Amazon becomes the premier content aggregator. Amazon already has a huge video library of virtually every CD and video made. With the creation of CustomFlix it seems likely that in the future they won’t take physical product from the content producers but will only take a single digital master and replicate it as needed. This accomplishes a number of goals; first it means that Amazon can serve that content in any form that the users needs, either a mobile streaming, online, or physical format. Amazon would not need to acquire any content companies such as Netflix or Napster, they would already own this content. Next it would mean that they wouldn’t need to support and manage such an extensive system of warehouses. Of course physical products such as a CD player still need to be stored and shipped, but the solution to this is to build relationships with physical retailers, just as they have with Borders.com, to offer in store delivery.

Amazon separates its core competencies into separate subsidiaries. I think the interesting part of this strategy is that they would be going back to the model that Jeff Bezos originally had in mind. The reason Amazon built warehouses and customer service facilities in the first place was that they weren’t able to get the level of service they wanted with out making these investments. They are already providing many of these other competencies, such as warehousing, as a service and by breaking these out into separate subsidiaries they may be able to grow each company by extending their reach to new customers who would not have previously used Amazon for these functions. Specifically they could break out their customer service and warehousing functions. This would rid the company of a tremendous overhead costs of these service centers and it would allow these subsidiaries to service some of Amazon’s competitors.

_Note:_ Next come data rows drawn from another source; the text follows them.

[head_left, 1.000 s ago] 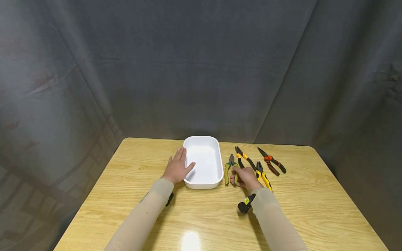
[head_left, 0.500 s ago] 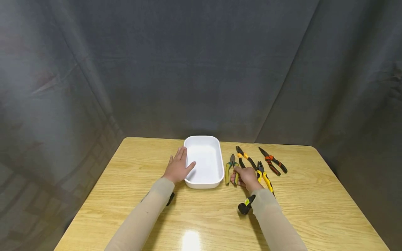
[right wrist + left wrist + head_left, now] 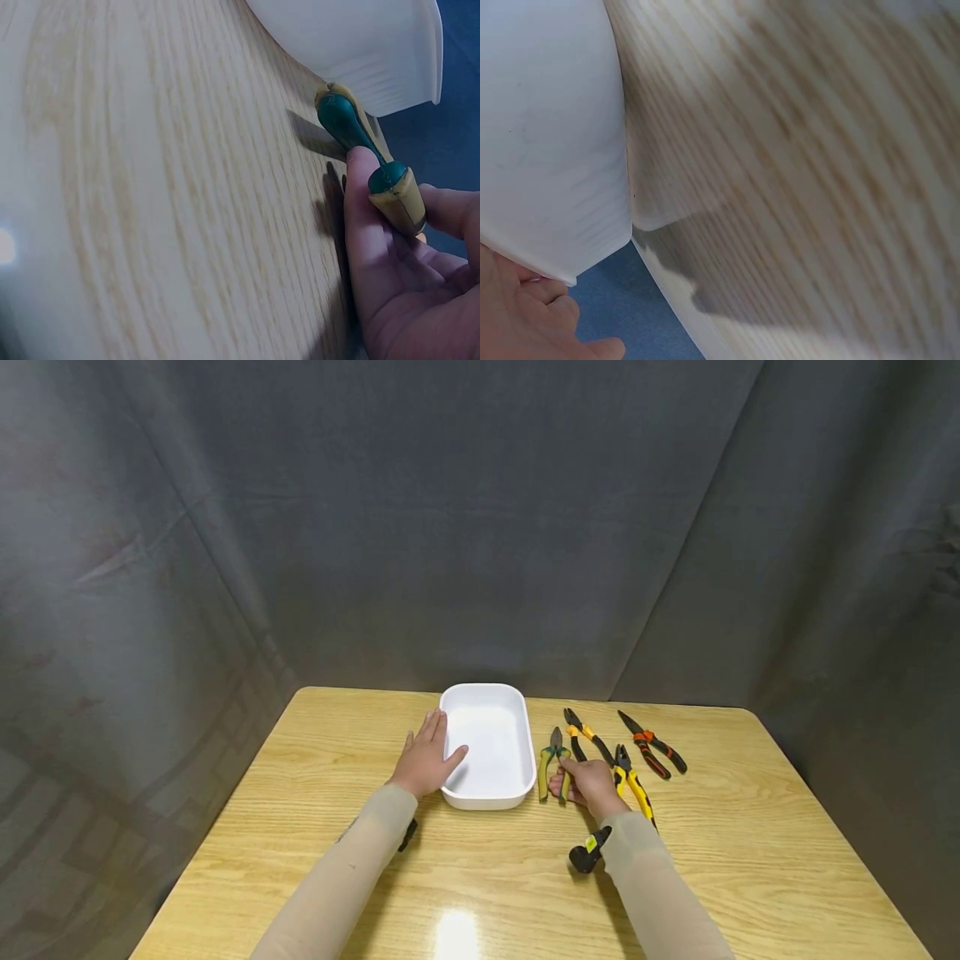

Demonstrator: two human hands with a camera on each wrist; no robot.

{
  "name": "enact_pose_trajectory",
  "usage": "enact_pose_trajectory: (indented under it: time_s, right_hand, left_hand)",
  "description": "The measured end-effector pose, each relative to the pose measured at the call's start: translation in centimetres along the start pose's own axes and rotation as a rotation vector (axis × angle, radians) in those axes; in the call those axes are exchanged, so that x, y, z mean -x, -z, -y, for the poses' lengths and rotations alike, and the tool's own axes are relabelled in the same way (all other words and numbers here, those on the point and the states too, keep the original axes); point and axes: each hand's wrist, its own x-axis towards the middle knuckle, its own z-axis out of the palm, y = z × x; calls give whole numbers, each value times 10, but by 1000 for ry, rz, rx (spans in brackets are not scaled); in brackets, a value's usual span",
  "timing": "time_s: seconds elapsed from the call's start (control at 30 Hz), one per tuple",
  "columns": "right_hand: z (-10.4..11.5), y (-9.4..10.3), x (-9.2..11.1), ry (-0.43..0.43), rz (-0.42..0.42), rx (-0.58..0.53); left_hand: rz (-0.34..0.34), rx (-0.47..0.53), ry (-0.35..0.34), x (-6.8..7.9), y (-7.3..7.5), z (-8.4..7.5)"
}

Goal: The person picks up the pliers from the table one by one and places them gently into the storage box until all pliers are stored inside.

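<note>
A white rectangular tray (image 3: 489,802) stands at the middle of the table. My left hand (image 3: 422,762) rests on its left rim, fingers straight and thumb spread over the inside. To the right of the tray, my right hand (image 3: 592,785) pinches one handle of a pair of pliers with yellow-green handles (image 3: 543,777). The jaws point away from me and the handles are spread. In the right wrist view, thumb and fingers lie around one grip (image 3: 403,202), while the other grip hangs over its shadow.
Right of the held pair lie orange-and-black pliers (image 3: 597,745), yellow-and-black pliers (image 3: 640,793) partly behind the right hand, and red-and-black long-nose pliers (image 3: 651,753). A grey curtain (image 3: 480,527) rises behind the wooden table (image 3: 300,760).
The view has shifted very slightly. Both hands, the tray and the pliers otherwise stay as they were, with my right hand still holding the same handle.
</note>
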Motion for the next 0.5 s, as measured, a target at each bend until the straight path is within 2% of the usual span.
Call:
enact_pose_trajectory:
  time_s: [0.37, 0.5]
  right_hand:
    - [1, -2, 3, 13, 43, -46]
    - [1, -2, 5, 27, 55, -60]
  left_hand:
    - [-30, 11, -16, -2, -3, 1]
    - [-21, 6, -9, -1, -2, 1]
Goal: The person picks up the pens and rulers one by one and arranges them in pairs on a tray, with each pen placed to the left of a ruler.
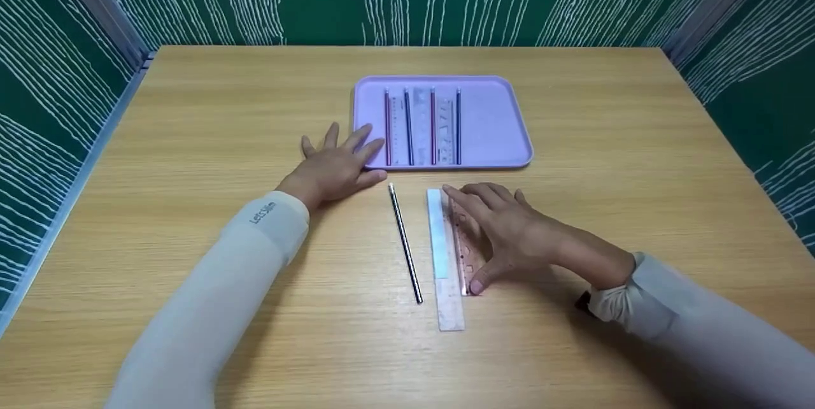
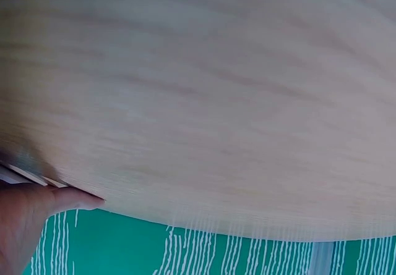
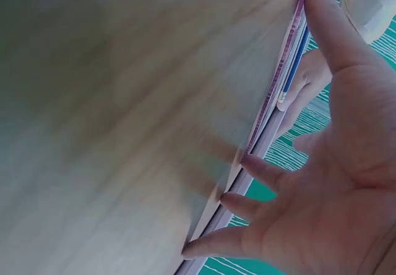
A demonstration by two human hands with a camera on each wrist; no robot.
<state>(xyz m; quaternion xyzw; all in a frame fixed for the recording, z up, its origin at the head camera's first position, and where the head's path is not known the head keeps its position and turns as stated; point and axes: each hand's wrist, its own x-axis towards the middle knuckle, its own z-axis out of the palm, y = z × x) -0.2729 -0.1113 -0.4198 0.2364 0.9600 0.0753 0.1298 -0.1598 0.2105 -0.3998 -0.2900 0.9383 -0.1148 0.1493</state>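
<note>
My right hand (image 1: pixel 512 230) spans a pink translucent ruler (image 1: pixel 466 255) lying on the table, its thumb at the near end and its index finger at the far end; the right wrist view shows the other fingers (image 3: pixel 213 244) spread, tips on the table. Along the pink ruler's left side lies a pale ruler (image 1: pixel 451 307) with a light-blue upper part. Further left is a dark striped pencil (image 1: pixel 405 243), touched by neither hand. With fingers spread, my left hand (image 1: pixel 334 170) rests at the near-left corner of a purple tray (image 1: pixel 496 125).
Inside the tray, red pencils (image 1: pixel 433 129) and dark pencils (image 1: pixel 458 129) alternate with clear rulers (image 1: pixel 421 129), side by side in its left and middle part. The wooden table (image 1: pixel 223 109) meets green walls (image 1: pixel 318 1) with white streaks.
</note>
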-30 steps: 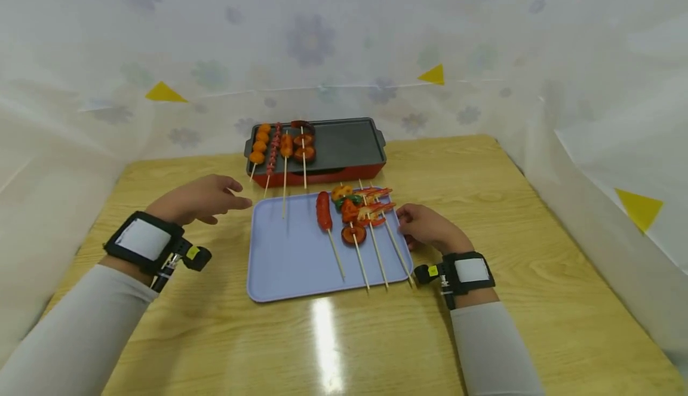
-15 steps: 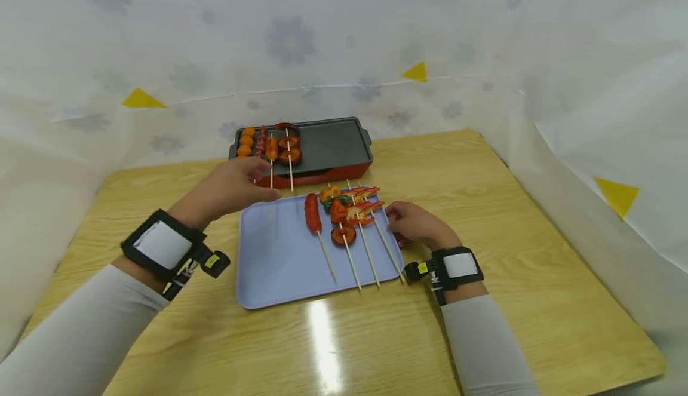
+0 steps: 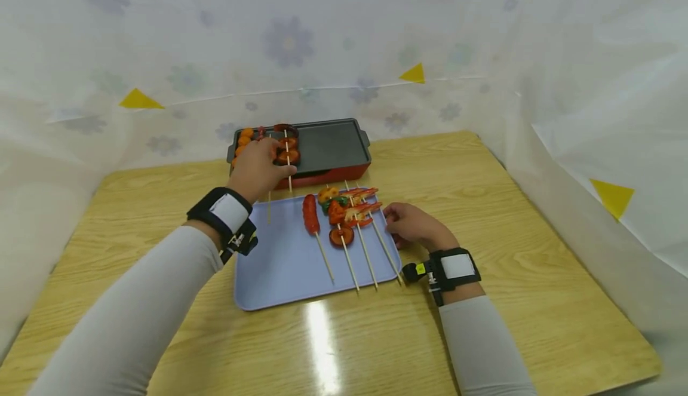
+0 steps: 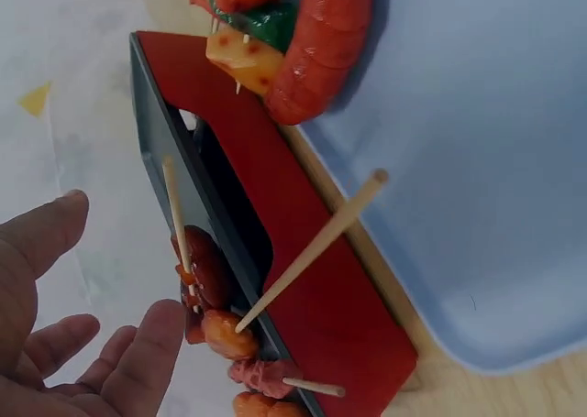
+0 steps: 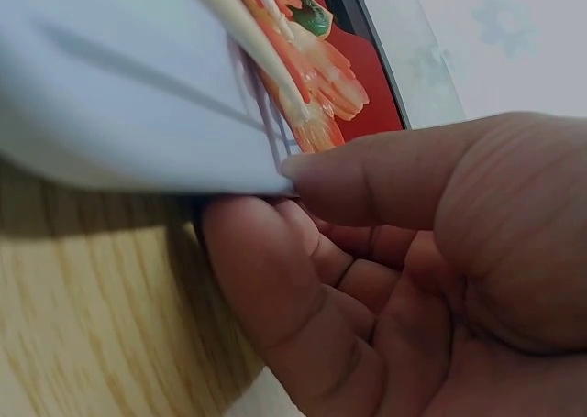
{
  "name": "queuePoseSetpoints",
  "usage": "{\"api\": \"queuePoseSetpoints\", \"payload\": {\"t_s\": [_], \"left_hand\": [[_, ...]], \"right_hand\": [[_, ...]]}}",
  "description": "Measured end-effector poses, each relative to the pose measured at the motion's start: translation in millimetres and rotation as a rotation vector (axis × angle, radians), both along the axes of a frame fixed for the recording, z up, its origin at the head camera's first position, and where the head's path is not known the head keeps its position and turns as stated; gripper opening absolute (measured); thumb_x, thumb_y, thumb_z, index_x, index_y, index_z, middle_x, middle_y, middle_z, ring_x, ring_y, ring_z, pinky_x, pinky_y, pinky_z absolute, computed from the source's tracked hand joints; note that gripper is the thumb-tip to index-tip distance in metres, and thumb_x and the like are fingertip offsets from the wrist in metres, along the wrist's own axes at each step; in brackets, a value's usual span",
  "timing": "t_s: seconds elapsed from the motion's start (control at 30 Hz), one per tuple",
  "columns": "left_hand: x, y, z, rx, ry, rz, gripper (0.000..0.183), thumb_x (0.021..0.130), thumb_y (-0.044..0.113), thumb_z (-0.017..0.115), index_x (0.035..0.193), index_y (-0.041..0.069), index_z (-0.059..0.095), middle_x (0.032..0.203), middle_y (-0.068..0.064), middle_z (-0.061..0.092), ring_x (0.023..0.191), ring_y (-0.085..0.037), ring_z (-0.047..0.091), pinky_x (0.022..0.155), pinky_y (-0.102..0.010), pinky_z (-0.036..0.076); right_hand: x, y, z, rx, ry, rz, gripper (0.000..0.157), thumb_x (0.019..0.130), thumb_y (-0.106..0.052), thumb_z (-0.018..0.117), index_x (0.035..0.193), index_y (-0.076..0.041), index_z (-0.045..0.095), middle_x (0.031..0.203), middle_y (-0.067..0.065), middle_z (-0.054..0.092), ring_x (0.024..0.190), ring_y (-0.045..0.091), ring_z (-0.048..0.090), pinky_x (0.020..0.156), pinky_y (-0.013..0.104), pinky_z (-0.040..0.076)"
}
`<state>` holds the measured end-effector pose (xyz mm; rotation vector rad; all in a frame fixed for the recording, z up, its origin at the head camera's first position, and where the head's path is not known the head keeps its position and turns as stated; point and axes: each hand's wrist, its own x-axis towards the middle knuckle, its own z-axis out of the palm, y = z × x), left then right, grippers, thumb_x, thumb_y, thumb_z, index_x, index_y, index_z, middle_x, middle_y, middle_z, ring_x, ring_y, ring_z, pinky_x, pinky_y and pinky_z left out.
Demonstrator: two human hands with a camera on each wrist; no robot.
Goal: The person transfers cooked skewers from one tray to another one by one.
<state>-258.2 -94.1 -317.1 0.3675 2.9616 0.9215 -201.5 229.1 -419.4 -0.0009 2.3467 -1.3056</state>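
My left hand (image 3: pixel 255 172) reaches over the left part of a red and black grill (image 3: pixel 330 145), its thumb and fingers spread apart around nothing. Nearest to it is a skewer of brown round slices (image 3: pixel 289 156), whose stick (image 4: pixel 177 211) points up past the fingers in the left wrist view. Beside that lie a short orange-brown sausage skewer (image 4: pixel 231 334), a pink meat skewer (image 4: pixel 261 378) and an orange-ball skewer (image 3: pixel 245 135), partly hidden by the hand. My right hand (image 3: pixel 416 226) pinches the right rim of a pale blue tray (image 3: pixel 269 276) between thumb and fingers.
On the tray lie a red sausage skewer (image 3: pixel 310 214), a mixed vegetable skewer (image 3: pixel 341 238) and shrimp skewers (image 3: pixel 359 214), their sticks reaching toward the front rim. The wooden table (image 3: pixel 484 205) is bordered by a flowered white sheet (image 3: pixel 333 43).
My left hand has moved from left of the tray, forward and right, to over the skewers on the grill. The right hand stays at the tray's rim. The head view has shifted slightly.
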Motion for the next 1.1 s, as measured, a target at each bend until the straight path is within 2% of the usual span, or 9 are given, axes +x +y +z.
{"api": "queuePoseSetpoints", "payload": {"t_s": [0.13, 0.23, 0.33, 0.4, 0.47, 0.53, 0.73, 0.83, 1.1], "left_hand": [[-12.6, 4.4, -4.5, -0.013, -0.037, 0.033, 0.068, 0.089, 0.029, 0.074, 0.141, -0.005, 0.047, 0.13, -0.025, 0.057, 0.111, -0.04, 0.056, 0.093, -0.052, 0.046], [-14.4, 8.4, -5.1, -0.053, -0.088, 0.033, 0.06, 0.089, 0.026, 0.074, 0.136, -0.006, 0.052, 0.126, -0.024, 0.06, 0.107, -0.039, 0.058, 0.09, -0.049, 0.048], [-12.4, 12.1, -5.5, -0.101, -0.124, 0.014, 0.037, 0.09, 0.021, 0.072, 0.115, -0.004, 0.062, 0.103, -0.018, 0.064, 0.092, -0.033, 0.058, 0.079, -0.042, 0.048], [-11.1, 13.8, -6.5, -0.126, -0.125, -0.009, 0.02, 0.09, 0.015, 0.07, 0.09, -0.002, 0.062, 0.077, -0.011, 0.055, 0.07, -0.025, 0.052, 0.065, -0.035, 0.042], [-10.5, 15.0, -8.9, -0.135, -0.109, -0.022, 0.026, 0.09, 0.011, 0.068, 0.071, 0.003, 0.052, 0.062, -0.003, 0.038, 0.056, -0.018, 0.037, 0.056, -0.031, 0.032], [-10.1, 15.4, -11.8, -0.146, -0.088, -0.03, 0.037, 0.09, 0.007, 0.066, 0.062, 0.008, 0.042, 0.057, 0.001, 0.026, 0.05, -0.014, 0.025, 0.052, -0.028, 0.024], [-9.9, 16.7, -21.8, -0.115, -0.083, -0.01, 0.041, 0.086, -0.002, 0.062, 0.059, 0.011, 0.035, 0.056, 0.002, 0.021, 0.051, -0.012, 0.018, 0.051, -0.027, 0.019], [-9.7, 17.5, -25.9, -0.098, -0.101, 0.004, 0.038, 0.082, -0.004, 0.06, 0.056, 0.011, 0.037, 0.054, 0.002, 0.024, 0.049, -0.012, 0.02, 0.049, -0.027, 0.021], [-10.4, 16.4, -30.4, -0.089, -0.152, 0.022, 0.034, 0.081, -0.001, 0.062, 0.051, 0.01, 0.049, 0.051, -0.005, 0.057, 0.043, -0.018, 0.05, 0.044, -0.027, 0.037]], "right_hand": [[0.1, 0.3, 0.1, 0.002, 0.0, -0.009, 0.032, 0.098, -0.003, 0.052, 0.129, 0.002, 0.05, 0.1, 0.015, 0.055, 0.069, 0.021, 0.058, 0.061, 0.033, 0.052], [0.1, -0.4, -0.6, 0.005, -0.003, -0.008, 0.031, 0.098, -0.004, 0.052, 0.129, 0.001, 0.05, 0.1, 0.015, 0.054, 0.07, 0.021, 0.058, 0.062, 0.033, 0.052], [-0.1, -1.2, -1.7, 0.005, -0.008, -0.007, 0.031, 0.098, -0.004, 0.052, 0.128, 0.001, 0.05, 0.1, 0.015, 0.054, 0.07, 0.021, 0.058, 0.062, 0.033, 0.052], [-0.3, -1.7, -2.1, 0.006, -0.011, -0.006, 0.031, 0.098, -0.004, 0.052, 0.128, 0.001, 0.05, 0.099, 0.014, 0.054, 0.07, 0.021, 0.058, 0.062, 0.033, 0.052], [-0.1, -1.9, -1.4, 0.012, -0.008, -0.004, 0.031, 0.098, -0.004, 0.052, 0.128, 0.001, 0.05, 0.099, 0.014, 0.054, 0.071, 0.022, 0.059, 0.062, 0.033, 0.052], [-0.1, -2.1, -0.6, 0.014, -0.003, -0.001, 0.031, 0.098, -0.004, 0.052, 0.128, 0.001, 0.05, 0.099, 0.015, 0.054, 0.071, 0.022, 0.059, 0.062, 0.034, 0.052], [0.1, -2.6, 1.5, 0.012, -0.004, -0.004, 0.03, 0.098, -0.004, 0.052, 0.128, 0.001, 0.05, 0.099, 0.015, 0.054, 0.072, 0.023, 0.06, 0.063, 0.034, 0.052], [0.4, -2.7, 1.2, 0.013, -0.006, -0.001, 0.031, 0.098, -0.004, 0.052, 0.128, 0.001, 0.05, 0.099, 0.014, 0.054, 0.071, 0.022, 0.06, 0.063, 0.034, 0.052], [0.9, -2.0, 1.6, 0.019, -0.008, -0.01, 0.029, 0.097, -0.004, 0.053, 0.126, 0.001, 0.051, 0.098, 0.014, 0.055, 0.071, 0.022, 0.06, 0.063, 0.033, 0.052]]}}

Amazon extends its reach into physical retail. We’ve already seen this with Amazon’s in-store pickup partnership with Borders. I mentioned above that they might partner with other retailers to extend this pick up service, but they could take it one step further and provide their product information either in store or via wireless device. Imagine you’re shopping at Best Buy and you log into the Best Buy site, powered by Amazon, and you can find information about each product complete with user reviews and ratings. With the press of a button you make your purchase using Amazon’s 1-click purchase technology and you pick up the item in store, or arrange to have it shipped to you.

Besides enriching the shopping experience the real value of deploying this technology is that it gives you a way to track customer behavior. Other than being able to capture information about customer purchases, it has been impossible to track customers in a physical store in the same way you can follow their click path online. By integrating this online component with the physical store retailers could gain previously unknowable information and allow them to maximize revenues through better product placement or product pairing.

Best case scenario: Amazon is able to leverage its access to media content to build the most extensive library of downloadable or streamable content. Users purchase the content which is then stored remotely, to be accessed anywhere, anytime, and on any device the user chooses. Competitors like iTunes, Napster, and Netflix become irrelevant since they cannot provide the same breadth of content as Amazon. The ability to store your video, audio, eBooks, eDocs, and other digital products all in one place creates switching costs that lock customers in to Amazon.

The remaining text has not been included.